We use the example in Table 1 to illustrate how Algorithm 2 avoids contention. In the example, the algorithm finds the element e(1,1), has the maximum value (1770108) after sorting, so it places thread 1 on processor 1, which is attached to

the memory node 1. Then the elements e(1,2), e(1,3), e(1,4) are removed from the list, because the position of thread 1 has been decided. The algorithm then adds the memory reference count of e(1,1), 1770108, to the total number of local memory references of node 1: LC[1] + = 1770108. Next, the algorithm finds that element e(2,1) has the maximum value, so it attempts to place thread 2 on the processor attached to memory node 1 to maximize the local memory references of thread 2. However, memory node 1 is already assigned thread 1. Placing thread 2 close to memory node 1 will introduce contention and load imbalance. In this situation, the algorithm chooses pinning thread 2 close to another memory node by considering the elements e(2,2), e(2,3) and e(2,4)). In this situation, the algorithm sacrifices some locality to reduce contention.

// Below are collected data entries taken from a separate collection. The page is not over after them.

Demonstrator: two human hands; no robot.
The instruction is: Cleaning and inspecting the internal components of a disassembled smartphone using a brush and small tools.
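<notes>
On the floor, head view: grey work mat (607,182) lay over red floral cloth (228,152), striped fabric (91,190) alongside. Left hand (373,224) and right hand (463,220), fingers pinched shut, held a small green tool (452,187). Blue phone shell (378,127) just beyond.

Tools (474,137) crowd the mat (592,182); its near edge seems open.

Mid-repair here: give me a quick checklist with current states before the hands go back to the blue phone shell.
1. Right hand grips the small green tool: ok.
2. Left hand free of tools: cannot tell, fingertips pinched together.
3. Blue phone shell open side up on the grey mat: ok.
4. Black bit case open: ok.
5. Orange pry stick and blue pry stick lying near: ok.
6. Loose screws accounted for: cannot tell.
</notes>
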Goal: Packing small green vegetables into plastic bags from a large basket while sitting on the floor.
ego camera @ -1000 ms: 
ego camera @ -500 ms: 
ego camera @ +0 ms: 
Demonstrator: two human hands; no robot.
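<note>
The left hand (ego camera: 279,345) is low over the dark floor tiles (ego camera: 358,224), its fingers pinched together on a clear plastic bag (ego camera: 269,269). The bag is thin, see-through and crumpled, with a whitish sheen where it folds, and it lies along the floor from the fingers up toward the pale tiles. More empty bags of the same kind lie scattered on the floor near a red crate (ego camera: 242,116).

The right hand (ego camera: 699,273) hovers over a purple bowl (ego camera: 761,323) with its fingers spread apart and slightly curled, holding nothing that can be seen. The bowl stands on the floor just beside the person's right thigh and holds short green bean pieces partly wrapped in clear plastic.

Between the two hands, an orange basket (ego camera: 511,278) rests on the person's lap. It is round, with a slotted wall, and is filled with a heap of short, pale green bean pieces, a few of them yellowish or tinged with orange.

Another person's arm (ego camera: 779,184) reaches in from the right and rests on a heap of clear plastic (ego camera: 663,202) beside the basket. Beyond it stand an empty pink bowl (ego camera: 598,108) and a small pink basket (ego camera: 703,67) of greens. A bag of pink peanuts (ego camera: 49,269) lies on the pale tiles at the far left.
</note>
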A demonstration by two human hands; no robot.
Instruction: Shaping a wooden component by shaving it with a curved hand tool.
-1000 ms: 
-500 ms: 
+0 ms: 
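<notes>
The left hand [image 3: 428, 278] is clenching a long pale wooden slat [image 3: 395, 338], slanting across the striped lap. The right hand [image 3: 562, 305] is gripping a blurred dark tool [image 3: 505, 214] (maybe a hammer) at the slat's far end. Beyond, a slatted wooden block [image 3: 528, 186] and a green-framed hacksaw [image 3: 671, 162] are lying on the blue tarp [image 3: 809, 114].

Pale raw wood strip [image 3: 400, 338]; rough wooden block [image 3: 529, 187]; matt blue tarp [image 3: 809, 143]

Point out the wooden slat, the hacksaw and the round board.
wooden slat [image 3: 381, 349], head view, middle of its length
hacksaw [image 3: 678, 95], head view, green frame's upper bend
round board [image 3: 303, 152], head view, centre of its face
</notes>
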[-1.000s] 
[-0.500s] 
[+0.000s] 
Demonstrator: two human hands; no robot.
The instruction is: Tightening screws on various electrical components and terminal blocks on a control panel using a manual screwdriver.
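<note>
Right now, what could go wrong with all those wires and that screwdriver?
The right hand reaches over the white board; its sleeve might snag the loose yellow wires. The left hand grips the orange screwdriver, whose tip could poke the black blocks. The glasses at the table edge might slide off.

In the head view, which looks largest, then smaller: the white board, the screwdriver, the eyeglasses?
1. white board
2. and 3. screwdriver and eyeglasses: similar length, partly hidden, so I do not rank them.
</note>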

Selecting cases in which reduced locality is beneficial merits further discussion. We use an example to explain this point further. Assume the element  $e(T_i, D_j)$  has the maximum value of local memory references in an iteration, but the algorithm attempts to place thread *i* to remote memory node *k* instead of the local node *j* to avoid contention. From the TNT table, the algorithm finds that the number of memory references to memory node *k* for thread *i* is *T* by checking element  $e(T_i, D_k)$ . Pinning thread *i* to memory node *k* instead of memory node *j* is beneficial only if the remote memory access time to memory node *k* is no less than the local memory access time to memory node *j*:

$$T \cdot \text{RMA} \text{ latency} \ge MAX \ VALUE \cdot \text{LMA} \text{ latency}$$
(1)

Equation 1 implies that:

$$T \ge \frac{MAX \ VALUE}{(\text{RMA latency})/(\text{LMA latency})} = \frac{MAX \ VALUE}{\text{NUMA Factor}}$$
(2)

In Equation 2, the NUMA Factor is the ratio of the remote memory access latency to the local memory access latency. It usually varies between 1.5 and 2, depending on the interconnect design [8]. In our test platform we set NUMA Factor=1.5. Threshold T is used to decide whether sacrificing locality is beneficial. The memory references to the remote memory node k should be above T for the algorithm to decide to sacrifice locality. In other words, the algorithm reduces local memory accesses by no more than:

$$MAX \ VALUE - \frac{MAX \ VALUE}{NUMAFactor}$$
$$= MAX \ VALUE \cdot (1 - \frac{1}{NUMAFactor})$$
(3)

In our example, since e(2,1) has the largest value in the second iteration, T is calculated as 1631249/1.5=1087500 for the element e(2,1). The elements e(2,2), e(2,3), e(2,4) are above T. Further, the algorithm finds that e(3,2), e(3,3), and e(3,4) are more eligible than e(2,2), e(2,3), e(2,4) because they have more local memory references. The algorithm eventually chooses e(3,2) because it has most local memory references. The elements e(3,1), e(3,3), and e(3,4)are removed. The algorithm maps thread 3 to the processor attached to memory node 2, instead of mapping thread 2 to the processor attached to memory node 1. Eventually, the algorithm adds the value of e(3,3), to the total local memory references of node 2: LC[2] + = 1554991, and finishes the

#### Algorithm 2 Maximize total LMA in all threads.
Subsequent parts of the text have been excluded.